If your nanny does not have an evening commitment on one of their usual working days, then what you may be able to agree with them is that they come in to work later, say in the afternoon and then work through until late evening. That way the nanny is only making the usual trip to/from work, not any additional travel. It may not suit them to work evenings though, they may have chosen to work for you because the job you were offering was only 3 days, was only until 6pm (or whatever time it is), so you do need to ask you nanny if they would mind doing a late start, evening finish... not insist that they do it.
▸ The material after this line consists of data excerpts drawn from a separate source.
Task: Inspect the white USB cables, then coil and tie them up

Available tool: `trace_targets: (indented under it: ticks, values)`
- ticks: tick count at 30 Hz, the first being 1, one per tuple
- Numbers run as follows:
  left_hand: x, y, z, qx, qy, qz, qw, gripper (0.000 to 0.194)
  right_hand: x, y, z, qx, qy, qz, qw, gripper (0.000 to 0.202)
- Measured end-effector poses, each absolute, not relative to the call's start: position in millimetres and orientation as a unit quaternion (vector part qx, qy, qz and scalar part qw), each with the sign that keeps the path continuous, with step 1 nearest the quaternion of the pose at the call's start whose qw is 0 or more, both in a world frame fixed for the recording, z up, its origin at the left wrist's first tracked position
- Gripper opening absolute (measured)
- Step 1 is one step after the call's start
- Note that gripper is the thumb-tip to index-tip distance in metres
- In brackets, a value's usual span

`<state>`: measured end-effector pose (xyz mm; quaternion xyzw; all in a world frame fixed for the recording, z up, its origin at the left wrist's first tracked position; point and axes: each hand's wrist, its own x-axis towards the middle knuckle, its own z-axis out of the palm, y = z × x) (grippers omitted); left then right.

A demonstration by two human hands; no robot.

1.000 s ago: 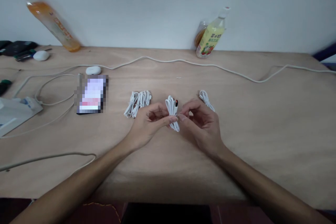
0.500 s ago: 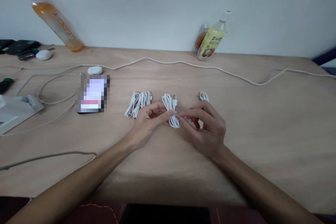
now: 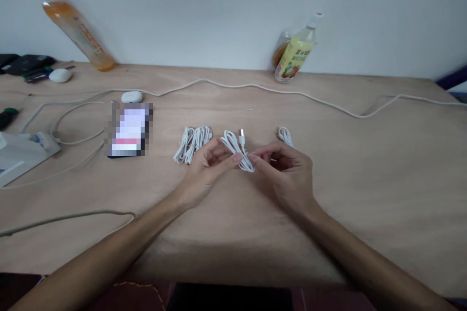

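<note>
In the middle of the head view, a coiled white USB cable is held above the table, its metal-ended plug pointing up. My left hand pinches the coil from the left, thumb on top. From the right, my right hand has thumb and forefinger pressed together at the coil's middle, where a thin tie seems to wrap it. The fingertips hide most of that tie. Behind my left hand lie several bundled white cables side by side. Another white cable bundle lies just beyond my right hand, partly covered by it.
A phone with a lit, blurred screen and a white earbud case are to the left. One long white cord crosses the table. Near the wall stand an orange drink bottle and a yellow-labelled bottle.
My right thumb and forefinger have closed together against the coil. The held cable has tilted, its lower end swinging right. My left hand keeps its grip.
</note>
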<state>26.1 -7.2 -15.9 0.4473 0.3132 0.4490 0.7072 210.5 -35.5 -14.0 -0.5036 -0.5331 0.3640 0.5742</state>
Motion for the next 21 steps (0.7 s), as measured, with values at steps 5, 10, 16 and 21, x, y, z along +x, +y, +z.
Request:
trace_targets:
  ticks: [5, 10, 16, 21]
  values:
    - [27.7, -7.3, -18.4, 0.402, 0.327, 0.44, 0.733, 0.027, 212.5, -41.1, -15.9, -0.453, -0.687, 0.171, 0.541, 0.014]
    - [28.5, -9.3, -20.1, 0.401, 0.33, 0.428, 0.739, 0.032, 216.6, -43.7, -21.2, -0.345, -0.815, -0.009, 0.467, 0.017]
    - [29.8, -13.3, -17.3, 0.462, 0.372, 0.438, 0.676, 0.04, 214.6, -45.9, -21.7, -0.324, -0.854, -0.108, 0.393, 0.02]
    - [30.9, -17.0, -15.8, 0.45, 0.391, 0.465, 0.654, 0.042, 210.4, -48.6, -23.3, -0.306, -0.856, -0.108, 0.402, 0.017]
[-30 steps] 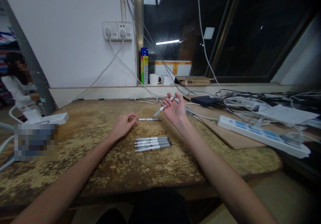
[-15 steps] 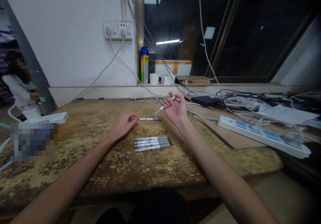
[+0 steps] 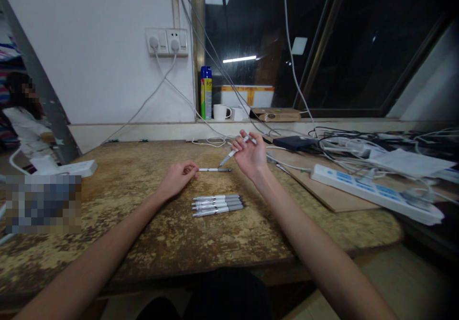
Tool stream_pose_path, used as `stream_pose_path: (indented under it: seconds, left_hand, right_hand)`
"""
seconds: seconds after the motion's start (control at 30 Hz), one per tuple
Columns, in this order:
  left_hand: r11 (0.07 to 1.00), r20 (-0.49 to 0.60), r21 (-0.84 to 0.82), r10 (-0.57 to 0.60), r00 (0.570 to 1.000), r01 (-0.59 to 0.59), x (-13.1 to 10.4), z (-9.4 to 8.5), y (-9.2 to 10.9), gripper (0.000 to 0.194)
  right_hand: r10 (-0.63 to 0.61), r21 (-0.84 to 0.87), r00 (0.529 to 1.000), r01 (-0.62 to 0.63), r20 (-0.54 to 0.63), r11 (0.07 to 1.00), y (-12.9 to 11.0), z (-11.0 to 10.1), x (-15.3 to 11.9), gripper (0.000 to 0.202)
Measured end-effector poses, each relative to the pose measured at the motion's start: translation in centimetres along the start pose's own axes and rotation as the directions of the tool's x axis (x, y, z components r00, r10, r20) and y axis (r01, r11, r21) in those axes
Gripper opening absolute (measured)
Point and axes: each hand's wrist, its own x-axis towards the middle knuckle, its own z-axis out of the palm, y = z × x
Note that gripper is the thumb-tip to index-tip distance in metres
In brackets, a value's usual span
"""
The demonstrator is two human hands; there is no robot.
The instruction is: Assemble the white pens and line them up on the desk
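Note:
My left hand [image 3: 180,176] is closed, its thumb and fingertips pinching one end of a white pen [image 3: 213,170] that points right, with a grey grip. Palm up, my right hand [image 3: 251,153] has its fingers curled round another white pen [image 3: 233,153]. That pen slants down and left, its tip close above the left hand's pen; whether the two touch I cannot tell. Nearer to me, several white and grey pens [image 3: 218,205] lie side by side in a row, tips to the right. All this is over a worn wooden table [image 3: 172,239].
On the right a white power strip [image 3: 376,193] lies across a brown board [image 3: 333,200], with tangled cables behind. A spray can [image 3: 206,93] and a white mug [image 3: 222,112] stand on the window ledge. Another power strip [image 3: 81,168] is at left; a person [image 3: 23,119] sits beyond it.
Both hands and their pens stay almost where they were. The whole view has shifted very slightly. The row of pens is unchanged.

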Motion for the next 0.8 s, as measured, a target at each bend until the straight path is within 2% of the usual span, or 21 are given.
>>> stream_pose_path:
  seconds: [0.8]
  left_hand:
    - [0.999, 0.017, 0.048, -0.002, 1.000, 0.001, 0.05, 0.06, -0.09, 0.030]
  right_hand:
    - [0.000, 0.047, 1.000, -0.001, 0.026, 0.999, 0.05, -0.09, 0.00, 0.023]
If you are wanting your nanny to babysit on a non-working day, then that certainly could incur additional costs... as it's quite a bit different to the contracted terms. Moving the working hours on the odd occasion is one thing, moving the working day completely is quite another. However you may find your nanny would accept it... you won't know until you ask.
Snow Days - you didn't need to pay them, they could have gone down as part of the annual leave allowance... either as your choice, or nannies choice, probably better 1 of each.
I quite often get to leave work early now, as one of my bosses often works from home and wants to spend time with their children without me pottering around. That is their choice and they do not expect me to make up that time. However, if they are late home one evening, then I don't expect extra pay for that (though sometimes they do give it), as it's swings and roundabouts... sometimes I leave work early, sometimes they get delayed and arrive home late.
If your childcare requirements have changed, such that the working hours are not now near the 30 hours, then you need to review the contract and come up with something you are both happy with. That may not be possible... so you may find that your nanny will leave for another job if you reduce the hours.
Perhaps your solution to this is to agree with your nanny on a permanent change to the contract, so that if say working days are Mon-Wed, that on a Tuesday the hours are something like 1pm-11pm. Then you always go out somewhere on a Tuesday evening, be that a restaurant, cinema, theatre etc. Some parents like having a regular evening out. There may be times you don't go out... then your nanny may finish early. I've known parents to book an evening class and then have dinner after that... so they had a weekly thing to go to.
Communicate with your nanny, rather than with us Tell her what your thoughts are and ask her for her opinions.